Source data →
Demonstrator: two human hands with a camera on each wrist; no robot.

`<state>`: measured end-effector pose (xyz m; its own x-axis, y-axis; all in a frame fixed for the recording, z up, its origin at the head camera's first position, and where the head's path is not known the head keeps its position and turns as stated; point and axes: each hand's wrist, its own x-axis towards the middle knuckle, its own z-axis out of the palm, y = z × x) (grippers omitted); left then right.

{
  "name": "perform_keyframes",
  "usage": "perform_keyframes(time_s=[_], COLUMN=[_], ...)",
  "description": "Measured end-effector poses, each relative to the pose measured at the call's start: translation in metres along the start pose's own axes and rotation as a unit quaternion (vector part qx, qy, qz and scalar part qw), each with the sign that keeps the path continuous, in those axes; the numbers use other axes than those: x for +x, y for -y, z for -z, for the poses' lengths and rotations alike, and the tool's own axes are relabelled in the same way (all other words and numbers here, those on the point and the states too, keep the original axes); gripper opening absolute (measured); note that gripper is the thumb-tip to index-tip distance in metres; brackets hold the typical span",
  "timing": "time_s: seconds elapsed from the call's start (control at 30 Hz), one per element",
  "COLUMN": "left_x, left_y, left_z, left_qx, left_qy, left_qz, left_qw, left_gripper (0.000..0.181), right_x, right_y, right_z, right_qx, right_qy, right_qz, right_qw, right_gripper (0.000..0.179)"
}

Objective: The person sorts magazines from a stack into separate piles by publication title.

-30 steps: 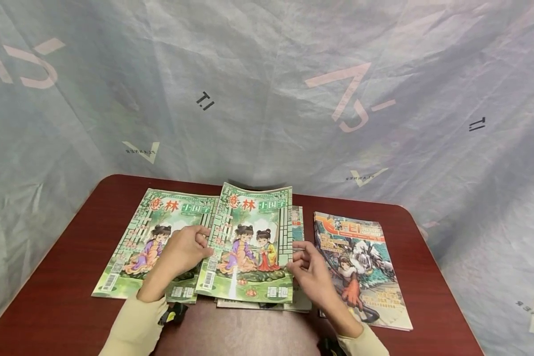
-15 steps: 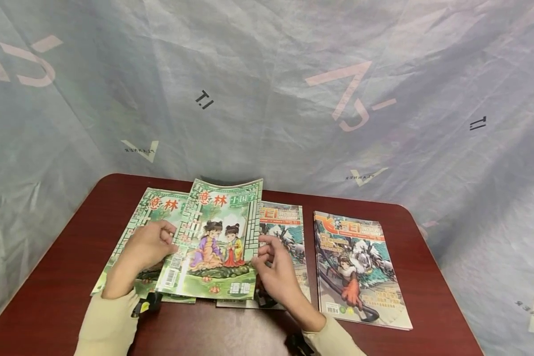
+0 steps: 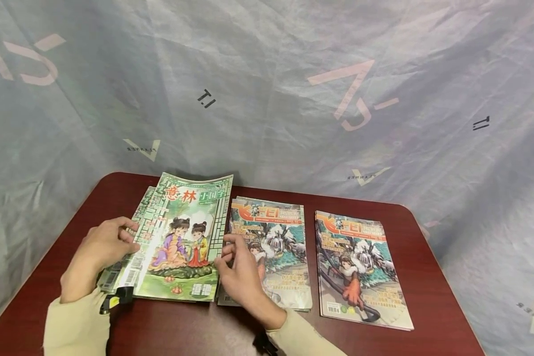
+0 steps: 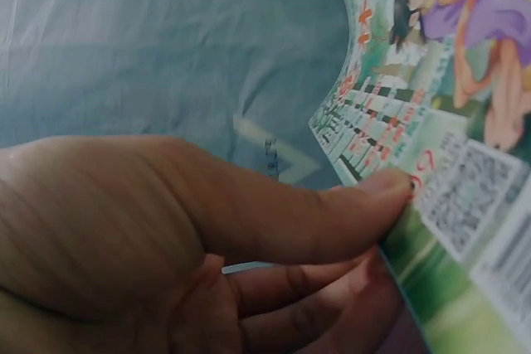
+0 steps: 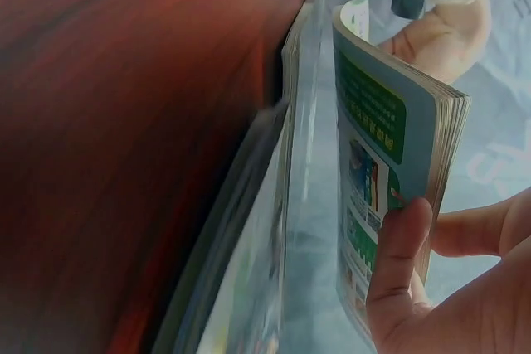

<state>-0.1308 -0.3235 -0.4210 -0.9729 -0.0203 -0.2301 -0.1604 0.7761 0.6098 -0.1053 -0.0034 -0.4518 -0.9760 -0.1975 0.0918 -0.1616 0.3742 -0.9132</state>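
A green-covered magazine, showing two cartoon children, is held by both hands above a similar green magazine, of which only the left edge shows. My left hand pinches its left edge, with the thumb on the cover beside a QR code in the left wrist view. On the opposite side my right hand grips the right edge between thumb and fingers. From the right wrist view, the raised magazine is bowed and stands apart from the magazines below it.
A pile of magazines with a winter-scene cover lies in the middle, under and beside my right hand. Farther right is another pile with the same cover. All rest on a dark red table, with a grey curtain behind it.
Both hands have carried the green magazine leftward, from over the middle pile to over the left green magazine. The middle pile's cover has come into view.
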Motion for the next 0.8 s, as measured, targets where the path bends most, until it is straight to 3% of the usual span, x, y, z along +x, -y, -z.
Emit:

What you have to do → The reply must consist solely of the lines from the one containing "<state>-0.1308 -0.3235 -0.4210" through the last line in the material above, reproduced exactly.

Written answer →
<state>-0.1308 -0.3235 -0.4210 -0.9729 -0.0203 -0.2301 -0.1604 0.7761 0.6098 -0.1053 -0.0034 -0.4518 -0.9760 -0.1975 0.0918 -0.1616 0.3742 -0.9132</state>
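A green-covered magazine, showing two cartoon children, is held by both hands above a similar green magazine, of which only the left edge shows. My left hand pinches its left edge, with the thumb on the cover beside a QR code in the left wrist view. On the opposite side my right hand grips the right edge between thumb and fingers. From the right wrist view, the raised magazine is bowed and stands apart from the magazines below it.
A pile of magazines with a winter-scene cover lies in the middle, under and beside my right hand. Farther right is another pile with the same cover. All rest on a dark red table, with a grey curtain behind it.
Both hands have carried the green magazine leftward, from over the middle pile to over the left green magazine. The middle pile's cover has come into view.
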Motion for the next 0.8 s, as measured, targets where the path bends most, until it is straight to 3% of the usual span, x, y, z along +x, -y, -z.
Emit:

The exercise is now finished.